Here, by contrast, and as explained above, there was no evidence of improper inducement by the Commonwealth; at the beginning of his 8 interaction with the agent, Shay was told that the person with whom he was corresponding was a minor. Despite this knowledge, Shay continued his contact with the "minor," via Grindr and text message, for the purpose of meeting the minor so that they could engage in sexual activity. Because the agent did no more than provide Shay an opportunity to commit a crime he wished to commit, Marion, supra, Shay's ineffectiveness claim that trial counsel was ineffective for failure to raise an entrapment defense fails.
Additionally, Shay argues that trial counsel failed to present any defense at all. Shay's Brief at 8. A review of Shay's trial transcript refutes this claim. Indeed, our reading reveals trial counsel raised as a defense Shay's failure to take the substantial step needed to establish that he attempted to commit offenses at issue. Although ultimately unsuccessful on each occasion, this was the same defense raised in Zingarelli, supra, and Commonwealth v. Jacob, 867 A.2d 614 (Pa. Super. 2005). Here, trial counsel raised a viable defense, but the jury rejected it.
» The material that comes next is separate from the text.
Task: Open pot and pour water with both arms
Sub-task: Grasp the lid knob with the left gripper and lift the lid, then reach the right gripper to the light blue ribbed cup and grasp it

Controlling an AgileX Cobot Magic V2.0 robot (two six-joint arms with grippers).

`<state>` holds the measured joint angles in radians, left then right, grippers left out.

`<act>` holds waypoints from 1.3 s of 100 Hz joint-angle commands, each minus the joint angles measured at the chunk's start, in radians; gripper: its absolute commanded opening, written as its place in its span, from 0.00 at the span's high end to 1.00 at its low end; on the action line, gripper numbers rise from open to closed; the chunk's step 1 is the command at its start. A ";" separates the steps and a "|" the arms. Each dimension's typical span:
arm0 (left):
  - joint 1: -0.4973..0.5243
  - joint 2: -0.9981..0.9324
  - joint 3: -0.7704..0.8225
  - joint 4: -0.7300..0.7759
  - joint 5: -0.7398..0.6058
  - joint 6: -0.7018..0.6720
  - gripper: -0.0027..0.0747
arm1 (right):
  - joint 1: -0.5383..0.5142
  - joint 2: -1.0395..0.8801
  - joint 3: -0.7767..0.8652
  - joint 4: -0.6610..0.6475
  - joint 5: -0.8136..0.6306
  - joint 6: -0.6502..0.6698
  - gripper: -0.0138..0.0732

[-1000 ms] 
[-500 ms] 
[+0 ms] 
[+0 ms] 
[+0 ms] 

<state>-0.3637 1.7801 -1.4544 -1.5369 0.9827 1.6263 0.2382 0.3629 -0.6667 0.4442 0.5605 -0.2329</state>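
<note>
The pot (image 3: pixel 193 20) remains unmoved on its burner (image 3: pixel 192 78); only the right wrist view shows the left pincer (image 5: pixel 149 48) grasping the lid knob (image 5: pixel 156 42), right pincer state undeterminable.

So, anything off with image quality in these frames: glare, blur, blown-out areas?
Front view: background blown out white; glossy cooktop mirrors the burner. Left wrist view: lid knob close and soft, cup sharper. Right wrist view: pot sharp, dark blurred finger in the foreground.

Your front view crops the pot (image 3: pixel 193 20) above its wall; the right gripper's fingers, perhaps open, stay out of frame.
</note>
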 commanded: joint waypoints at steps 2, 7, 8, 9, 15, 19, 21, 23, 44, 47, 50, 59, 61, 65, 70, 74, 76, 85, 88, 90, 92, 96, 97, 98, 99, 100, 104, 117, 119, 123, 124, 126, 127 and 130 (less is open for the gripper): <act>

In sum, because trial counsel had no basis upon which to raise an entrapment defense, she cannot be deemed ineffective for failing to raise it at trial. Commonwealth v. Spotz, 896 A.2d 1191, 1210 (Pa. 2006). Additionally, our review of the record refutes Shay's claim that trial counsel failed to present any defense on his behalf. Thus, we affirm the PCRA court's order denying Shay post-conviction relief.
Order affirmed. 9
Judgment Entered. 10
[*] Retired Senior Judge assigned to the Superior Court.